En cas d’urgence, par exemple si l’on n’avait pas prévu de passer la nuit à la belle étoile (égarement, accident, aucun moyen de communication), quelques règles augmenteront les chances de survie : chercher un abri et si possible se protéger du vent (creuser une cavité dans la neige, construire un pare-vent ou utiliser une protection naturelle contre le vent). L’humidité peut également causer une hypothermie. Si plusieurs personnes sont ensemble, elles peuvent se rapprocher les unes des autres et utiliser leur chaleur corporelle pour se réchauffer. Si rien de cela n’est possible, il faut rester en mouvement. Si l’hypothermie a dépassé un certain niveau et que la léthargie gagne du terrain, le combat est perdu.

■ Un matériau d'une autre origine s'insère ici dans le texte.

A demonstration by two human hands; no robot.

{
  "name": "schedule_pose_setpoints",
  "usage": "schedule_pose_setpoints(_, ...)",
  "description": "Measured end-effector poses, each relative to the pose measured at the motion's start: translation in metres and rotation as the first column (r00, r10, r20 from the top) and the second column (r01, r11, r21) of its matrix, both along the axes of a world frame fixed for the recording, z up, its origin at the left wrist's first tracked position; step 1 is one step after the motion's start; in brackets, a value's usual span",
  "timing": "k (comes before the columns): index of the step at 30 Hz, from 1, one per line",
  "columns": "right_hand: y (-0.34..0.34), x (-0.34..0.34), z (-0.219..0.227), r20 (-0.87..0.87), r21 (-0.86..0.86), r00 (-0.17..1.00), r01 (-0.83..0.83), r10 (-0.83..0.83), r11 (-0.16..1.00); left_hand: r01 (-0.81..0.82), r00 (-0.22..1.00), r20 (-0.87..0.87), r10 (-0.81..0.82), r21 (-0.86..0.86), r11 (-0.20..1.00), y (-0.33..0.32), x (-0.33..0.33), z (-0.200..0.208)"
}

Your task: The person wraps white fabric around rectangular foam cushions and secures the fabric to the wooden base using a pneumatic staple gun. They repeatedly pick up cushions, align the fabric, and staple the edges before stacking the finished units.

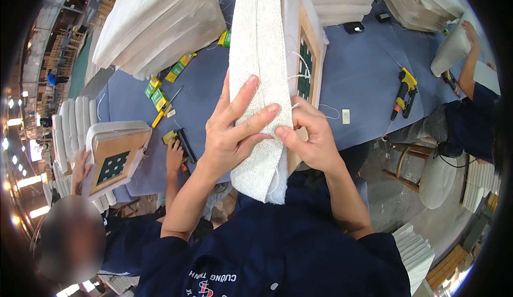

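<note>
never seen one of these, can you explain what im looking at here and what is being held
No machine here: it is a person with two bare hands. There is one picture, from a wide fisheye camera on the person's head looking down, so straight edges bend.

The left grip, a hand, lies with fingers spread across a pale fabric-covered cushion standing on edge. The right grip, also a hand, pinches its fabric edge.

The blue-grey table carries stacked cushions, yellow-and-green boxes, a yellow-handled hand tool and a yellow-and-black power tool. Other people work on both sides.
</note>
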State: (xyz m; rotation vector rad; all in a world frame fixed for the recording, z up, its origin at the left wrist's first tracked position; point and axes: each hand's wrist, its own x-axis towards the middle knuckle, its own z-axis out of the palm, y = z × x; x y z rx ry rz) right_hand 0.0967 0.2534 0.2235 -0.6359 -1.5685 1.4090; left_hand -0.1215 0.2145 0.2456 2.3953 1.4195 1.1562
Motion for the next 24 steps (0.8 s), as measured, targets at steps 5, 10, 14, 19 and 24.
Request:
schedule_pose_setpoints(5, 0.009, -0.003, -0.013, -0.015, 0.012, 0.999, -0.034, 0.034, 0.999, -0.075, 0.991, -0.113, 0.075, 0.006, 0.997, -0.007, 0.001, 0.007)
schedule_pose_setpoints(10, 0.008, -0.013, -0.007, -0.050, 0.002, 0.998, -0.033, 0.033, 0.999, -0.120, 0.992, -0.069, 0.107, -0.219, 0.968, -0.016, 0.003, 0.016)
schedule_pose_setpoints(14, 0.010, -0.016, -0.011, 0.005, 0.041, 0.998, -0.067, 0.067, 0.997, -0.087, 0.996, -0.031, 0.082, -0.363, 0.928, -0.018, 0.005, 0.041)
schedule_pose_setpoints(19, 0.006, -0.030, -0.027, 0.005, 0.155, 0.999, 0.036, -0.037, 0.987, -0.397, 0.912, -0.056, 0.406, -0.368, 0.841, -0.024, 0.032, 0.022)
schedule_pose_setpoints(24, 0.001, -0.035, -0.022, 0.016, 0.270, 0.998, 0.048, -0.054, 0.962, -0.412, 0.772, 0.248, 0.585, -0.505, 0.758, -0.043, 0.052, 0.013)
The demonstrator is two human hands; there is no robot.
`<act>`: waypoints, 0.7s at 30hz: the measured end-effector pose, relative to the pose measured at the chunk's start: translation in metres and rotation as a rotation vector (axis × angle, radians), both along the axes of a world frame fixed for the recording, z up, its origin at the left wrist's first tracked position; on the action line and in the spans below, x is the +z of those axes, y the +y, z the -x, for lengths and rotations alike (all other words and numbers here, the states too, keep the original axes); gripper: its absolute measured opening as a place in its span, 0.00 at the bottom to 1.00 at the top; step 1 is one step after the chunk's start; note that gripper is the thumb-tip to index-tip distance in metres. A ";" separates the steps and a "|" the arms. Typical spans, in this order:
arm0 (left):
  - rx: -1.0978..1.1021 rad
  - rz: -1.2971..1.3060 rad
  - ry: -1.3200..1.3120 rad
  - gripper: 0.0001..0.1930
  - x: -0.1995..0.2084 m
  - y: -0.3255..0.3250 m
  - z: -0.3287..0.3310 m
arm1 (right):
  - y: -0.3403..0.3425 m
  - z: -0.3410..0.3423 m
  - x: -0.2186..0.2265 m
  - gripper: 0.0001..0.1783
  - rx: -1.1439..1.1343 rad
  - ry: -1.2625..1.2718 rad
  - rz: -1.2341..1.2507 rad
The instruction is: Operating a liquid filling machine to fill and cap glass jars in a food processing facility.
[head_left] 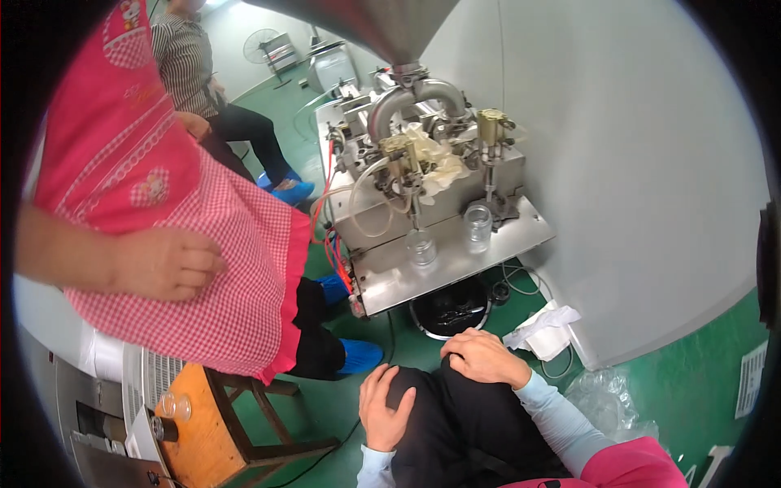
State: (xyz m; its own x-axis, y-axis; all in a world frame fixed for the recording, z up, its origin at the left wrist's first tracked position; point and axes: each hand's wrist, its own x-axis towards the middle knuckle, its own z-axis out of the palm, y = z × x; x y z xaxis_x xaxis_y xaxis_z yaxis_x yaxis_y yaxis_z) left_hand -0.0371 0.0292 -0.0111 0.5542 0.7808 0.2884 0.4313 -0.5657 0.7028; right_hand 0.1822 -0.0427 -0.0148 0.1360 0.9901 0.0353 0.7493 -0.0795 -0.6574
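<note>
My left hand [386,408] rests on my left knee with its fingers spread and the thumb apart, holding nothing. On my other knee lies my right hand [482,356], its fingers bent loosely over the dark trousers and nothing visible in it. Ahead of both hands stands a steel filling machine [443,224] with a large hopper [386,24] above. One clear jar [421,248] stands on its metal shelf under the left nozzle. A second clear jar [478,226] is below the right nozzle. Neither hand touches the machine or the jars.
A person in a pink checked apron [203,268] stands close on the left; another in a striped shirt [183,61] is farther back. A wooden stool [199,423] bears clear jars [176,405]. A black bucket [450,309] sits under the shelf. Plastic bags [606,398] lie at right.
</note>
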 end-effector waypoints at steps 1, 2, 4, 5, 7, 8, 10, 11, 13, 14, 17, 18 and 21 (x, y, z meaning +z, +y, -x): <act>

À quoi les campeurs doivent-ils encore penser ?
En premier lieu, il faut s’assurer que le camping est effectivement autorisé dans la région envisagée. Ensuite, il faut respecter les règles fédérales, cantonales et communales, et éviter les zones exploitées ou les utiliser uniquement avec l’accord du propriétaire. Des régions existent où le camping est formellement interdit : zones de protection de la faune sauvage, zones de tranquillité pour le gibier, réserves naturelles. Par ailleurs, les points suivants doivent être pris en compte :
- Respecter les populations de gibier, camper de préférence en dehors des zones forestières, voire au-delà de l’orée des bois. S’il neige beaucoup ou que l’hiver est particulièrement froid, il est encore plus important qu’en été d’éviter les territoires du gibier (notamment dans les zones boisées ou de végétation).
- Tous les déchets doivent être emportés avec soi.
- Il n’est pas vraiment possible d’interdire à qui que ce soit de faire ses besoins. Néanmoins, il n’est pas nécessaire de disséminer du papier toilette ou d’autres objets similaires tout autour de là où l’on s’est soulagé. Il faut les ramasser et les brûler soigneusement, ou au moins les éliminer de manière à n’en laisser aucune trace visible.
- Choisir des endroits adaptés et de dimension raisonnable pour faire des feux, de sorte qu’ils se décomposent sans laisser de traces visibles.
- Dans l’idéal, séjourner sur des aires de camping officielles, lesquelles offrent de nombreuses possibilités, même en hiver.